For these reasons, many eyes are on the upcoming 12 June Iranian presidential election. The outcome of the election will help determine the direction and tempo of Iran's continued role in the region as well as reformulate the multi-facted coalition of power brokers within the country.

There are two main contenders in the election: sitting president Mahmoud Ahmadinejad and former prime minister Mir-Hossein Musavi. Broadly speaking, the main choice is between a conservative and a reformist.

Mahmoud Ahmadinejad has had a memorable stay as the sixth president, holding his post for nearly four years. The conservative 'principalist' camp has grudgingly ligned up behind Ahmadinejad. Slow to unite, the principalists believed the election would be contested by members of their own camp, with the many who were opposed to the current president having hoped to replace him with a leader more to their liking.

Some key conservative groups have, as yet, refrained from endorsing president Ahmadinejad, and it is possible that they'll remain officially neutral. Of these currently neutral groups, some key members have endorsed the current president, though, at the same time, some prominent conservatives have voiced their apprehension. For example, the influencial speaker of the parliament, Ali Larijani, has many times butted heads with the president and he currently remains silent on the election. His silence is audible, signaling his disagreement with the president, and potentially leaves the door open for disgruntled conservatives to vote for Musavi.

The union of conservative groups around Ahmadinejad has not only been incomplete, it has also been slow to come. The conservative clergy have especially been silent, many of the main leaders and groups still delay giving an endorsement. It has been no secret that many of the clergy have been unhappy with Ahmadinejad's performance, and some may be worried about his realignment of greater power in the hands of the presidency, thanks to the active support of the military's Revolutionary Guard (IRGC).

President Ahmadinejad does have a group of loyal supporters, yet a potentially larger segment of the conservative camp seems only willing to lend him its support for purely strategic reasons.

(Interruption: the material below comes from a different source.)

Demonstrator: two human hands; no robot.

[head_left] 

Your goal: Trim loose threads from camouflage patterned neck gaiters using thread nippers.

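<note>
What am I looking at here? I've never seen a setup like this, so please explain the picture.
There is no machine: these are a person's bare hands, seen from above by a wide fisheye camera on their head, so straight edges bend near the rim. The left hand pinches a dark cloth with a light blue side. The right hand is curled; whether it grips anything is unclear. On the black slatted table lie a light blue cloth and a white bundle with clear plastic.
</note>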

Farideh Farhi, a scholar and expert on Iran's contemporary politics, has written that The Followers and Leadership and Imam Front, "a coalition of 14 conservative groups led by traditional conservative groups such as the bazaar-based Islamic Coalition Party and Islamic Engineers Society signaled the calculation that Ahmadinejad is the only candidate who can keep the presidency in the conservative column."

Mir-Hossein Musavi has managed to surprise many by emerging as a serious contender for the presidency. His campaign has been bolstered by the endorsement and support of the reformist camp represented by previous president Mohammad Khatami. It remains to be seen if this group can simultaneously provide adequate electoral support and administrative clout to defeat the seemingly better organized conservative camp.

Musavi has been campaigning as a candidate that can bridge the gap between reformists and principalists. He has been articulating somewhat of a middle ground in order to steal away disgruntled conservative votes from the current president. He has also been campaigning to confront the fundamental economic problems that ail the poor, as well as maintain a level-headed foreign policy that will seek to engage with neighbouring countries and the West.

Musavi's wife, Zahra Rahnavard, has joined him on the campaign trail. "Rahnavard has used her status as a respected sculptor and intellectual to break the mould. Besides accompanying her husband, she has written articles drumming up support for his campaign. One piece called for the election to focus on removing discrimination against women," writes Robert Tait for the Guardian.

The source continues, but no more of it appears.